È naturale che gli Etruschi, di cui è ben nota la predilezione per le figure alate, imitassero e interpretassero alcuni tipi della Nike greca; ma è più che incerta l'esistenza del culto della Vittoria in Etruria. Nell'arte romana la rappresentazione della Dea victoria ha una diffusione immensa, corrispondentemente alla sua grande importanza nella religione, in particolare durante l'impero. Tipologicamente, l'arte romana non ha fatto che riprendere, variare e a volte contaminare felicemente tipi già esistenti (ad es., la Vittoria di Brescia o la Vittoria di Lione), mostrando una singolare predilezione per la Vittoria che porta o innalza trofei di armi.
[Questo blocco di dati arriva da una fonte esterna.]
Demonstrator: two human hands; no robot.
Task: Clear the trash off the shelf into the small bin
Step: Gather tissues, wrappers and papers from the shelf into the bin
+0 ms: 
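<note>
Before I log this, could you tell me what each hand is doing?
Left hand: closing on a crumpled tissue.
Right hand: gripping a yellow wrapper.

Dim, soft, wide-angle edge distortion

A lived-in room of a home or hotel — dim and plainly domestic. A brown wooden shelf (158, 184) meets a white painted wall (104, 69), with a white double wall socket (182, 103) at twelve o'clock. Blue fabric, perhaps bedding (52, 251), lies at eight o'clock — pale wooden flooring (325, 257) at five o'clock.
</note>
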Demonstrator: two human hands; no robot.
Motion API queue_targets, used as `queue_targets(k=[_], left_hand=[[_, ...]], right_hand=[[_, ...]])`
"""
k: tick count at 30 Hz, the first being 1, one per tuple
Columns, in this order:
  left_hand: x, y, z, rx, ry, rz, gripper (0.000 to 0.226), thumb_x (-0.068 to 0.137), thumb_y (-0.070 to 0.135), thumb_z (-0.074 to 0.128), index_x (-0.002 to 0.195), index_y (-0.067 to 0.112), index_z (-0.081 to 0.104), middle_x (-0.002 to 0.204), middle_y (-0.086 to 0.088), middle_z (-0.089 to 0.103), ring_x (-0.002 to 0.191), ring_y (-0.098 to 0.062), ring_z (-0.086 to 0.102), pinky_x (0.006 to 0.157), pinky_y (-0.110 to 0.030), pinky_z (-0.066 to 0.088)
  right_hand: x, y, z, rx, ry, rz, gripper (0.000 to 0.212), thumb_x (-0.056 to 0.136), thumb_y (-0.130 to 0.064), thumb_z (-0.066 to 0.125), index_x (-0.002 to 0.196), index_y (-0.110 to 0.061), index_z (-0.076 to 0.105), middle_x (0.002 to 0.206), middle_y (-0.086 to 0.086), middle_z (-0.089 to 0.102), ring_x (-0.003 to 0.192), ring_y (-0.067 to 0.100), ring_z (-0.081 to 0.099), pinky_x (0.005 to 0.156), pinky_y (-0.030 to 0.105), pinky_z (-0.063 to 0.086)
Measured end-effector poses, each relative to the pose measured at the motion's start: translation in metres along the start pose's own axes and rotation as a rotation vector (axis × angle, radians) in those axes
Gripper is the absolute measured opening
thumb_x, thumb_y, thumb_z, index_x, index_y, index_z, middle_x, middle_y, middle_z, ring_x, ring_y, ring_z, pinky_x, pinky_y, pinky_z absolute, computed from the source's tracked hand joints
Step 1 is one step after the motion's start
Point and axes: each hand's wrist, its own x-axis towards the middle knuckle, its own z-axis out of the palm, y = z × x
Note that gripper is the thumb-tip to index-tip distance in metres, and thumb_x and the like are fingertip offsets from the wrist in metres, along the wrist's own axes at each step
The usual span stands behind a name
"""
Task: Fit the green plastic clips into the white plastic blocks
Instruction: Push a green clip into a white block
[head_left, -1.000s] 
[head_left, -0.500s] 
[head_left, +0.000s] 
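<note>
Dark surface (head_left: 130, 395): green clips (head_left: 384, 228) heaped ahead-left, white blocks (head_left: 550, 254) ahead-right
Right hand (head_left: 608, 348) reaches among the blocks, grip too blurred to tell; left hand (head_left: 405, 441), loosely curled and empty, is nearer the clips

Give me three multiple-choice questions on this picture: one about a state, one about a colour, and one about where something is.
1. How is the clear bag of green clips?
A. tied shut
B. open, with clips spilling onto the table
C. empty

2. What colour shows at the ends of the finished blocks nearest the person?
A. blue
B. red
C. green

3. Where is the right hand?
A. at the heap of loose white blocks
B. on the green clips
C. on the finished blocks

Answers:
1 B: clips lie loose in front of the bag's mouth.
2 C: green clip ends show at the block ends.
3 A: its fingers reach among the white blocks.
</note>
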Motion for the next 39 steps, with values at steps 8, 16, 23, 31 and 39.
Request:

Ed è l'arte romana che tramanda all'iconografia paleocristiana questa bella figura alata che, conservando il suo ruolo di messaggera divina, si trasforma in angelo del Signore.
V. tavv. CVII e CVIII.
Bibl.: Oltre agli scritti sopra citati del Bulle, del Baudrillart e del Gagé, cfr.: Fr. Studniczka, Die Siegesgöttin, in Neue Jahrb. f. d. klass. Altert., I (1898); H. Graillot, in Daremberg e Saglio, Dictionnaire des antiquités gr. et rom., VI, s. v. Victoria, pp. 845-54; L. M. Ugolini, La Nike di Butrinto, in Bollettino d'arte, 1934, pp. 299-312.